## [Data]
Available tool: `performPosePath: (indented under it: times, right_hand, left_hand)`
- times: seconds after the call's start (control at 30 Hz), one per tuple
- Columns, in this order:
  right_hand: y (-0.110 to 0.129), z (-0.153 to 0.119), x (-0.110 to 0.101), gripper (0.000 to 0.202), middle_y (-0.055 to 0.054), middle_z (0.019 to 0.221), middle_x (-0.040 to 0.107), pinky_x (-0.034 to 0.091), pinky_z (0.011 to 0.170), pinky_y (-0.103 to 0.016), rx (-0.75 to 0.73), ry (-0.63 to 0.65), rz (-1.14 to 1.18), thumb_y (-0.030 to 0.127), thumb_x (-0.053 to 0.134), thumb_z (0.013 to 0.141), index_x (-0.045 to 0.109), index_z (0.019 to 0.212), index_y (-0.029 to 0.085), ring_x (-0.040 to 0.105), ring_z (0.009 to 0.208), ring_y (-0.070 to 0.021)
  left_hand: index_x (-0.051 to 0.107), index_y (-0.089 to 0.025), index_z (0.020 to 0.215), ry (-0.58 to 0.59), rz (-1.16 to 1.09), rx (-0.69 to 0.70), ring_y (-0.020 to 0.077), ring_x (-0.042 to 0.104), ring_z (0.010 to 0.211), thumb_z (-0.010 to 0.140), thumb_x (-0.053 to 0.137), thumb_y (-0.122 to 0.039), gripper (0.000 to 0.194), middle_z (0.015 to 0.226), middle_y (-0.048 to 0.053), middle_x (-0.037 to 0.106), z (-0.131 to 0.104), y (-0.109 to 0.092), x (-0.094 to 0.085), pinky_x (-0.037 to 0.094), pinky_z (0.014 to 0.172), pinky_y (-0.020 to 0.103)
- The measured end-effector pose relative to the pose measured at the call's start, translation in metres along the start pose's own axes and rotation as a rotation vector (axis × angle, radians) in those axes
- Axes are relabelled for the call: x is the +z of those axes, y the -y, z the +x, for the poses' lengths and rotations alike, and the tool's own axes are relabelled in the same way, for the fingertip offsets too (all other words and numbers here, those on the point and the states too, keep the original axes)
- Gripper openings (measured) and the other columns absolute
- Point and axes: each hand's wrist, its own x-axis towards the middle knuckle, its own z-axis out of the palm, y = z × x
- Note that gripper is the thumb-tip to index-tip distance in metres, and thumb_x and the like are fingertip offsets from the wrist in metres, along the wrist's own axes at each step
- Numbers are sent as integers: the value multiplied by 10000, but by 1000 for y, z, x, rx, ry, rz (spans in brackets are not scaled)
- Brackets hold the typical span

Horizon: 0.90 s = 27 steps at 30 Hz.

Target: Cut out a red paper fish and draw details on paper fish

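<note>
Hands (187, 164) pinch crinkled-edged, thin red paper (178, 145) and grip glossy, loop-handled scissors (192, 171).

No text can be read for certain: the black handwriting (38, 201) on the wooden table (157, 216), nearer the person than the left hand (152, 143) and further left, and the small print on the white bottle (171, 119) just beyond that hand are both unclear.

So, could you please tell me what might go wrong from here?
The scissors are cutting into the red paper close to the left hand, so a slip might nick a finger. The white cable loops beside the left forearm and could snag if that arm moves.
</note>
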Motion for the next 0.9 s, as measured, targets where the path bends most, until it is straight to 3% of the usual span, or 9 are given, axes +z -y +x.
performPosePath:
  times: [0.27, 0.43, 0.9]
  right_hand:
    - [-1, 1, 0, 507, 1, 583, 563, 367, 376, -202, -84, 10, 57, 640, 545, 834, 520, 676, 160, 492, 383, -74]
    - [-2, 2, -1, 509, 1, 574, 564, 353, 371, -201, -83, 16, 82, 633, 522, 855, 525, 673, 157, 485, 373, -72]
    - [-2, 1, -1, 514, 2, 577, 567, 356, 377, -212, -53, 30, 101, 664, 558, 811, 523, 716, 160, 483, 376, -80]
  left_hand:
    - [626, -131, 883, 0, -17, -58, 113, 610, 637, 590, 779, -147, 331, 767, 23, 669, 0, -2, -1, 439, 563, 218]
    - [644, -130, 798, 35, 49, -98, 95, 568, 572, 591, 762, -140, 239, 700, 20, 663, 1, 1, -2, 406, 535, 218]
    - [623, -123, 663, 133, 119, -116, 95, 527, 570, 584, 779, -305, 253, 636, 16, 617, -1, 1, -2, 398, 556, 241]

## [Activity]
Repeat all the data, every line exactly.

## [Answer for the task]
Available tool: `performPosePath: (indented under it: times, right_hand, left_hand)`
- times: seconds after the call's start (control at 30 Hz), one per tuple
- Columns, in this order:
  right_hand: y (-0.110 to 0.129), z (-0.153 to 0.119), x (-0.110 to 0.101), gripper (0.000 to 0.202), middle_y (-0.055 to 0.054), middle_z (0.019 to 0.221), middle_x (-0.040 to 0.107), pinky_x (-0.034 to 0.091), pinky_z (0.011 to 0.170), pinky_y (-0.103 to 0.016), rx (-0.75 to 0.73), ry (-0.63 to 0.65), rz (-1.14 to 1.18), thumb_y (-0.030 to 0.127), thumb_x (-0.053 to 0.134), thumb_z (0.013 to 0.141), index_x (-0.045 to 0.109), index_z (0.019 to 0.212), index_y (-0.029 to 0.085), ring_x (-0.040 to 0.105), ring_z (0.009 to 0.208), ring_y (-0.070 to 0.021)
  left_hand: index_x (-0.051 to 0.107), index_y (-0.089 to 0.025), index_z (0.020 to 0.215), ry (-0.58 to 0.59), rz (-1.16 to 1.09), rx (-0.69 to 0.70), ring_y (-0.020 to 0.077), ring_x (-0.042 to 0.104), ring_z (0.010 to 0.211), thumb_z (-0.010 to 0.140), thumb_x (-0.053 to 0.137), thumb_y (-0.122 to 0.039), gripper (0.000 to 0.194), middle_z (0.015 to 0.226), middle_y (-0.048 to 0.053), middle_x (-0.037 to 0.106), z (-0.131 to 0.104), y (-0.109 to 0.092), x (-0.094 to 0.085), pinky_x (-0.037 to 0.094), pinky_z (0.014 to 0.172), pinky_y (-0.020 to 0.103)
- The measured end-effector pose relative to the pose measured at the call's start, translation in metres along the start pose's own axes and rotation as a rotation vector (axis × angle, radians) in those axes
- Axes are relabelled for the call: x is the +z of those axes, y the -y, z the +x, for the poses' lengths and rotations alike, and the tool's own axes are relabelled in the same way, for the fingertip offsets too (all other words and numbers here, those on the point and the states too, keep the original axes)
- Gripper openings (measured) and the other columns absolute
- Point and axes: each hand's wrist, its own x-axis towards the middle knuckle, its own z-axis out of the palm, y = z × x
- Note that gripper is the thumb-tip to index-tip distance in metres, and thumb_x and the like are fingertip offsets from the wrist in metres, along the wrist's own axes at each step
- Numbers are sent as integers: the value multiplied by 10000, but by 1000 for y, z, x, rx, ry, rz (spans in brackets are not scaled)
- Brackets hold the typical span

Horizon: 0.90 s = 27 steps at 30 Hz.

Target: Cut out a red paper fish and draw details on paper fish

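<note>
Hands (187, 164) pinch crinkled-edged, thin red paper (178, 145) and grip glossy, loop-handled scissors (192, 171).

No text can be read for certain: the black handwriting (38, 201) on the wooden table (157, 216), nearer the person than the left hand (152, 143) and further left, and the small print on the white bottle (171, 119) just beyond that hand are both unclear.

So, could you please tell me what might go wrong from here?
The scissors are cutting into the red paper close to the left hand, so a slip might nick a finger. The white cable loops beside the left forearm and could snag if that arm moves.
</note>
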Motion for the next 0.9 s, as measured, targets where the path bends most, until it is straight to 3% of the usual span, or 9 are given, axes +z -y +x.
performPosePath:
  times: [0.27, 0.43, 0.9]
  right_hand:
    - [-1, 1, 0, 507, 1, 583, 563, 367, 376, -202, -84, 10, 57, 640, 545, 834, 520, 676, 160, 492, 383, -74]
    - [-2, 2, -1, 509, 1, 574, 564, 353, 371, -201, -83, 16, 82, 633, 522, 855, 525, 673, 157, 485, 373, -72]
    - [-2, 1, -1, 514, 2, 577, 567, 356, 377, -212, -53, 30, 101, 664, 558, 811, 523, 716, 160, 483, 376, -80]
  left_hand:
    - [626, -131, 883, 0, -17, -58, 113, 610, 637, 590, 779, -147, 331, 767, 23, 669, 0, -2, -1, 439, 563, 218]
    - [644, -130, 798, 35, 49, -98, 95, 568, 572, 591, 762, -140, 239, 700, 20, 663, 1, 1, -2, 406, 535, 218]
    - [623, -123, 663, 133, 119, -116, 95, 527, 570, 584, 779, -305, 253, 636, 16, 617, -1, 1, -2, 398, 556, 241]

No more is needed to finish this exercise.